L’assistant d’un chimiste décédé est poursuivi par divers personnages qui croient qu’il possède la formule d’un super carburant.

Avec cette fernandellânerie, Jacques Daniel-Norman est loin du niveau qu’il atteindra avec ses comédies policières suivantes, tel 120 rue de la gare, Monsieur Grégoire s’évade ou même L’aventure est au coin de la rue. Mais il faut dire qu’ici, il n’est pas crédité au scénario alors qu’il a écrit ces trois bons films.

Le navire blanc (Roberto Rossellini, 1941)

L’équipage d’un croiseur italien prend part à une bataille navale puis ses blessés sont évacués sur un navire hôpital.

Le néo-réalisme était plus qu’en germe dans ce film de propagande fasciste dénué d’intrigue et d’acteurs professionnels, où prime l’attention aux gestes techniques des marins et des infirmières. Ces gestes forment une épopée à la beauté simple. L’emphase de la fin jure avec la dignité du reste. Etonnante dédicace aux marins « de toutes les armées ».

Show boat (James Whale, 1936)

A la fin du XIXème siècle, les pérégrinations d’une famille de comédiens sur un bateau du Mississippi…
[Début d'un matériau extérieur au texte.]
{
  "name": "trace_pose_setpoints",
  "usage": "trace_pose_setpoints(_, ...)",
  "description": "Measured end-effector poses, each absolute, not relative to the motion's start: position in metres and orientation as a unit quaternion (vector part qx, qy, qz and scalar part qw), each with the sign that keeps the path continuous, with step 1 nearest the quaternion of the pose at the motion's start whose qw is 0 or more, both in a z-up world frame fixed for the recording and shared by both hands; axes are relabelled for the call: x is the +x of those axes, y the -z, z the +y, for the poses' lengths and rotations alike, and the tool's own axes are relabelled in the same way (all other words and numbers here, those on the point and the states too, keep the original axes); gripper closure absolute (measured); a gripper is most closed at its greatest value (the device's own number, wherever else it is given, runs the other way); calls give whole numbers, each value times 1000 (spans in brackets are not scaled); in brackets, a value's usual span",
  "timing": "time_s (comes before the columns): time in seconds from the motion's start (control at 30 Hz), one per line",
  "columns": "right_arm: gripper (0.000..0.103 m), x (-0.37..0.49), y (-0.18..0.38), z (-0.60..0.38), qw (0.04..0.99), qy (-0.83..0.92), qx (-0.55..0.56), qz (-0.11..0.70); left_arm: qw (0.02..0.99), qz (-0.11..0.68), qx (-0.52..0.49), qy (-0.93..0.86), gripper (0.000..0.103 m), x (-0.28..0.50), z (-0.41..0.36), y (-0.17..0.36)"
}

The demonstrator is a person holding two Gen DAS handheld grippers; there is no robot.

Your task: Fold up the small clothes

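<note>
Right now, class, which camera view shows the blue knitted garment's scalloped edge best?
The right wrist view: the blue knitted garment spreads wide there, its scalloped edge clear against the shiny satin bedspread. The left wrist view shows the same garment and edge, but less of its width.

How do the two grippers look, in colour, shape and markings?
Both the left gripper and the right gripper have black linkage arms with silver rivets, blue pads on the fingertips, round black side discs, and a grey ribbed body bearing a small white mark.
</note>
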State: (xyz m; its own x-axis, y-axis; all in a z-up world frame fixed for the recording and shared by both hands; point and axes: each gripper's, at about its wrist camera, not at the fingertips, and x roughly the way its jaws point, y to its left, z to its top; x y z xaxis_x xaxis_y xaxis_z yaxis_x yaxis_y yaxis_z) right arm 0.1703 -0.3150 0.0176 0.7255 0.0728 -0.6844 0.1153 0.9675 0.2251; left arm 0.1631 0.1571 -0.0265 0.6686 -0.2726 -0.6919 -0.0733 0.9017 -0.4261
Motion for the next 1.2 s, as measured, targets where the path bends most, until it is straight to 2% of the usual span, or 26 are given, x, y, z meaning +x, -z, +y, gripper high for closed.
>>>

A partir du moment où il quitte le Mississippi, le film perd de sa singularité mais la beauté de la photographie, où les scintillements du fleuve poétisent l’image, l’immense Paul Robeson et la soprano Irene Dunne chantant les standards de Jerome Kern, la qualité de la distribution où figurent notamment les très sympathiques Charles Winninger et Helen Morgan, et, d’une façon générale, la poésie sudiste qui dilue l’intrigue dans une représentation mythique, quoique non exempte de pertinente critique sociale, de Dixieland et qui donne aux figurants et personnages secondaires une importance qui évoque Renoir et Eisenstein, font de cette deuxième version de Showboat un des meilleurs films musicaux des années 30.

La neige était sale (Luis Saslavsky, 1953)

Le fils d’une prostituée fait fortune sous l’Occupation.

Concentré des pires tares de la « qualité française »: tout réalisme de contexte est éludé au profit d’une psychologisation de l’origine du Mal des plus conventionnelles, les nuances sont absentes et la noirceur est aussi appuyée que déconnectée de toute sorte de vérité. Tout est lourd, faux, détestable de bassesse et de stupidité.